**WHAT THE TASK REQUIRES**
Here the job is to transcribe the data verbatim while leaving each picture out.

Segment Open

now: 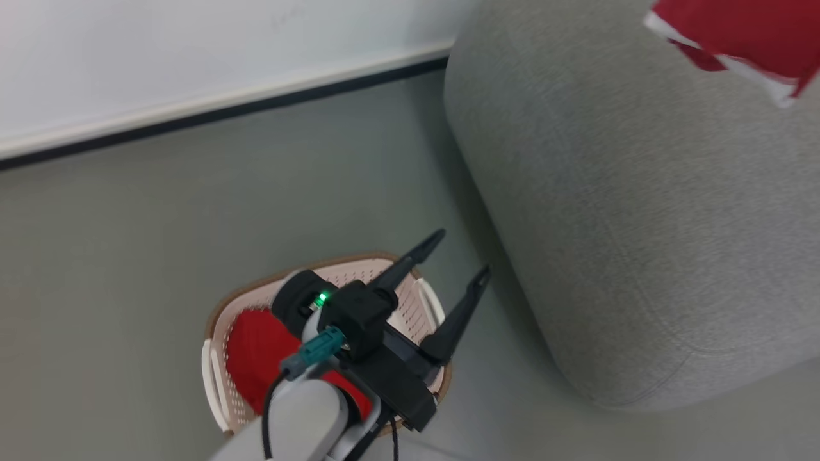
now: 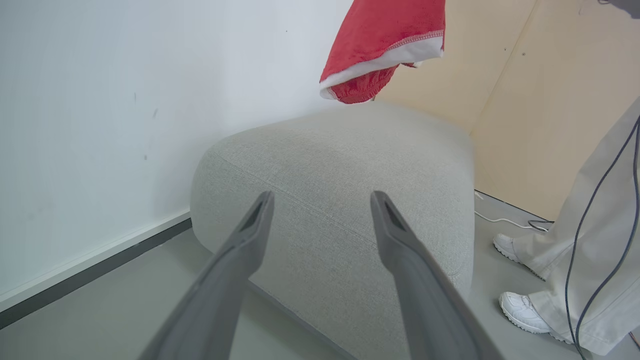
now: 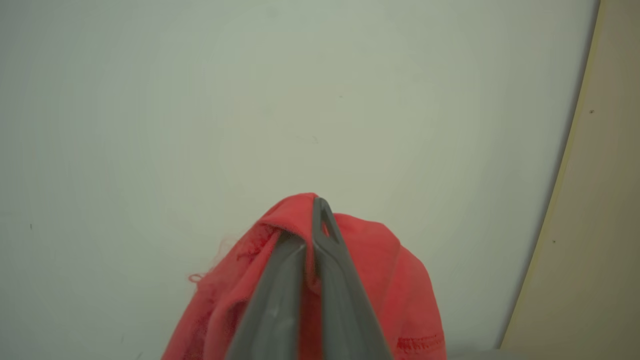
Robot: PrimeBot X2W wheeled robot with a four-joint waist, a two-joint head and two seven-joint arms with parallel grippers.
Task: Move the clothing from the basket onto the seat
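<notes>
The cream basket (image 1: 426,307) with a brown rim stands on the floor at the bottom of the head view, with red clothing (image 1: 256,352) lying in it. My left gripper (image 1: 462,256) hovers open above the basket's right side, fingers pointing toward the grey seat (image 1: 640,192). A red garment with white edging (image 1: 737,32) hangs over the seat at the top right. In the left wrist view the garment (image 2: 385,45) dangles above the seat (image 2: 340,200) beyond the open left gripper (image 2: 322,215). My right gripper (image 3: 312,220) is shut on the red garment (image 3: 380,270).
A white wall with a dark baseboard (image 1: 224,112) runs behind the grey floor (image 1: 128,243). A person's legs in pale trousers and white shoes (image 2: 520,310) stand to the right of the seat, with a cable (image 2: 505,220) on the floor and a beige panel (image 2: 550,100) behind.
</notes>
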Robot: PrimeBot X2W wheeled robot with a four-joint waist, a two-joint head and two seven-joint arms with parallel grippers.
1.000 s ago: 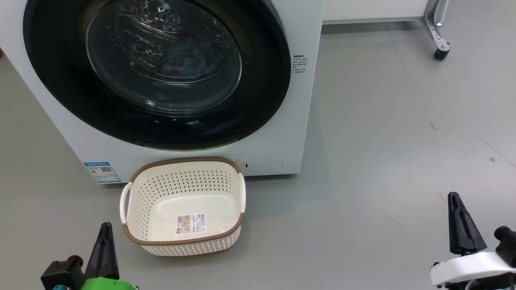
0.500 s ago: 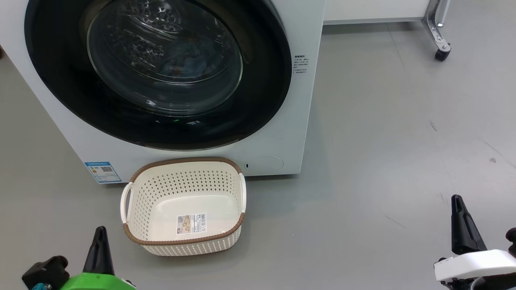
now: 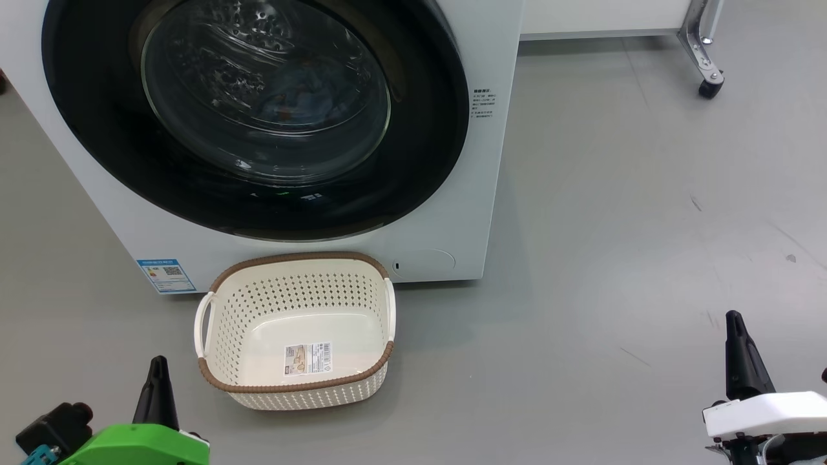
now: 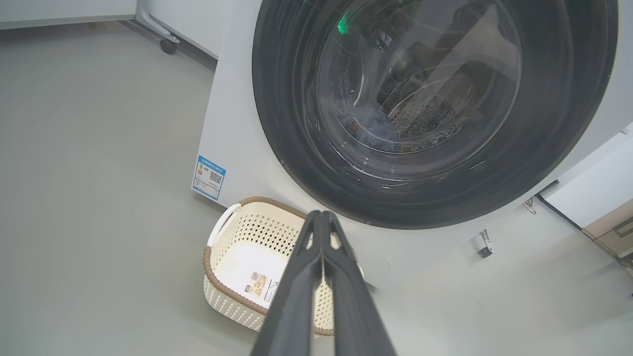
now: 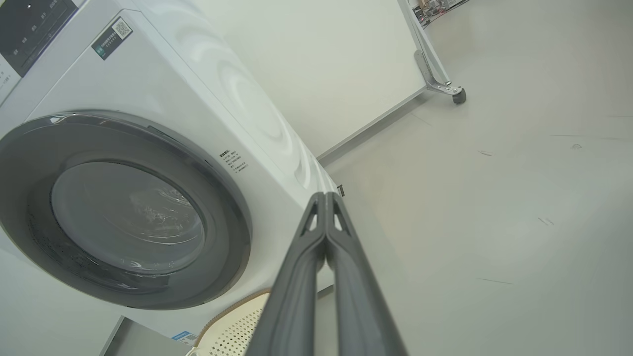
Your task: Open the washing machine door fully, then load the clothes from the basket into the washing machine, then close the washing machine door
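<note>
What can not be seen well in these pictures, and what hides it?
1. Clothes, head view: a dim blue patch behind the washing machine door glass, which reflects; their number is unclear.
2. Basket label, head view: print too small to read.
3. Control panel, right wrist view: cut off by the upper-left edges.

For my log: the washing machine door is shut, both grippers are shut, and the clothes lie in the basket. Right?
No: the head view shows the basket empty; the clothes lie behind the glass of the shut washing machine door. The rest is right.
</note>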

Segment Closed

**REPLY**
now: 
now: 
now: 
Robot: PrimeBot X2W wheeled robot with a four-joint waist, a two-joint head and two seven-joint arms with parallel grippers.
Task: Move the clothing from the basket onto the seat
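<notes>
The cream basket (image 1: 426,307) with a brown rim stands on the floor at the bottom of the head view, with red clothing (image 1: 256,352) lying in it. My left gripper (image 1: 462,256) hovers open above the basket's right side, fingers pointing toward the grey seat (image 1: 640,192). A red garment with white edging (image 1: 737,32) hangs over the seat at the top right. In the left wrist view the garment (image 2: 385,45) dangles above the seat (image 2: 340,200) beyond the open left gripper (image 2: 322,215). My right gripper (image 3: 312,220) is shut on the red garment (image 3: 380,270).
A white wall with a dark baseboard (image 1: 224,112) runs behind the grey floor (image 1: 128,243). A person's legs in pale trousers and white shoes (image 2: 520,310) stand to the right of the seat, with a cable (image 2: 505,220) on the floor and a beige panel (image 2: 550,100) behind.
</notes>
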Robot: PrimeBot X2W wheeled robot with a four-joint waist, a two-joint head and two seven-joint arms with parallel grippers.
1.000 s ago: 
0.500 s ago: 
now: 
now: 
now: 
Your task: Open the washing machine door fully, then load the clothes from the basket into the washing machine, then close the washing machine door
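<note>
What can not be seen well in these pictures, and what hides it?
1. Clothes, head view: a dim blue patch behind the washing machine door glass, which reflects; their number is unclear.
2. Basket label, head view: print too small to read.
3. Control panel, right wrist view: cut off by the upper-left edges.

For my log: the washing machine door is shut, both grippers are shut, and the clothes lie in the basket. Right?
No: the head view shows the basket empty; the clothes lie behind the glass of the shut washing machine door. The rest is right.
</note>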

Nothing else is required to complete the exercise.